Hybrid Trie Bigram Inverted Index

import { HybridTrieBigramInvertedIndex, createIndex, search, StaticSeekError } from "staticseek";
const index = createIndex(HybridTrieBigramInvertedIndex, array_of_articles);

The HybridTrieBigramInvertedIndex offers a 10x - 100x search speed improvement compared to LinearIndex. The API usage remains the same, making integration seamless.
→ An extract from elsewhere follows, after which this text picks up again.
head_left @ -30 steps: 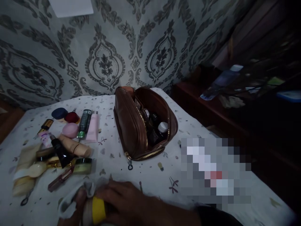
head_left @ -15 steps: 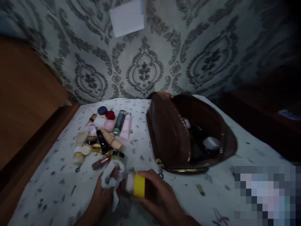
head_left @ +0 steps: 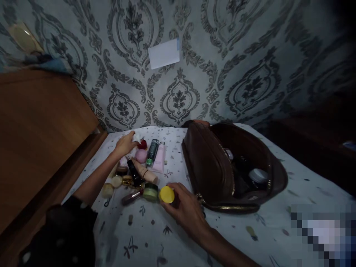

However, this increased speed comes at a cost, introducing several trade-offs:

  1. Longer Indexing Time: Index creation is slower, taking approximately 2 seconds for 100 articles.
  2. Higher Search Noise for CJK Language: False positives (irrelevant results appearing in search results) become more frequent in languages such as Chinese, Japanese, and Korean (CJK).
  3. Reduced Accuracy for CJK Languages: Fuzzy searches in CJK may produce noisier results, matching unintended terms.
  4. Limited Result Metadata: Some search result details, such as exact match position (pos) and surrounding text (wordaround), are unavailable.
  5. Incomplete TF-IDF Scoring: Currently, only term frequency (TF) is calculated and weights are not refrected, leading to less refined ranking.

Despite these drawbacks, HybridTrieBigramInvertedIndex ensures fast search performance across all devices, delivering a smooth user experience. If prioritizing responsiveness is critical, this index type is a good choice.